In conclusion, MRD measured by MFC has become a relevant tool in an increasing number of hematology centers. Implementing techniques comes with challenges due to complexity, in particular for AML, in which clonal heterogeneity prohibits a “one size fits all” approach. In the future, consensus approaches, such as attempted in this paper, may contribute to reducing subjectivity and determine a common analytical backbone for MFC-MRD. This will facilitate interlaboratory comparisons of MFC-MRD results for daily practice and clinical trials as well as enabling future meta-analyses incorporating MFC-MRD big data.

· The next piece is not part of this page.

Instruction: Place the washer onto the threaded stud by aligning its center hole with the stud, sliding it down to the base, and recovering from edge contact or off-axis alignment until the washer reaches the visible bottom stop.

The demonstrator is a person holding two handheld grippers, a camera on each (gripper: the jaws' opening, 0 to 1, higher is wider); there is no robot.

MRD should be assessed from a small volume (<5 mL) of the first pull of a bone marrow aspirate to prevent hemodilution;

Bone marrow samples should be stored at ambient condition and analyzed within 72 hours after collection and processed using SLW or LWSW procedures;

At follow-up, collect a minimum of 500,000 CD45-expressing events and 100 viable cells in the blast compartment assessed for aberrancy(s) for determining MRD negativity;

For clinical decision-making, MRD assessment should be performed with a qualified assay, including adequate LOB, LOD, and LLOQ with a harmonized use of the integrated LAIP and DfN strategy;

Using these technical requirements with own in-house protocols, substantial concordance between different laboratories can be achieved as demonstrated with the consensus tube (composed of CD34, CD13, CD7, CD33, CD56, CD117, HLA-DR, and CD45).

ACKNOWLEDGMENTS

We would like to thank the Dutch AML-MRD working party for their fruitful discussions relevant for these technical guidelines.

DISCLOSURES

SF received speaker bureau for Pfizer, Jazz Pharmaceuticals. VB received research funding from Celgene; consultancy from Pfizer; consultancy and research funding from Gilead; research funding from Novartis; and consultancy from Amgen. AV received advisory role for Novartis, Pfizer, Jazz Pharmaceuticals, Amgen, Abbvie, Gilead, Astellas, Incyte, Janssen & Cylag, research funding to the Department of Biomedicine and Prevention, University Tor Vergata from Sandoz and Jazz Pharmaceuticals. LM received speaker bureau for Pfizer; advisory board for Abbvie, Janssen, Novartis and BMS/Celgene. RBW received advisory role for Amphivena, Astellas, Bristol Myers Squibb, Genentech, GlaxoSmithKline, Janssen, Kite, Kronos, and MacroGenics; ownership interests in Amphivena; research funding to institution from Amgen, Aptevo, Celgene, ImmunoGen, Janssen, Jazz, MacroGenics, Pfizer, and Selvita. AW received advisory for Abbvie, Astellas, BMS, Pfizer, Janssen, Novartis; honoria from Abbvie, Astellas, BMS, Novartis, and Janssen; research funding to institution—Jazz. MS received research funding from Seattle Genetics, Morphosys; consultancy and honoraria from Celgene; consultancy and research funding from Novartis; consultancy from Janssen; consultancy and honoraria from Pfizer; consultancy, honoraria, and research funding from Gilead Sciences; consultancy and research funding from Roche AG; consultancy, honoraria, and research funding from AMGEN. Other authors have no conflicts of interest to disclose.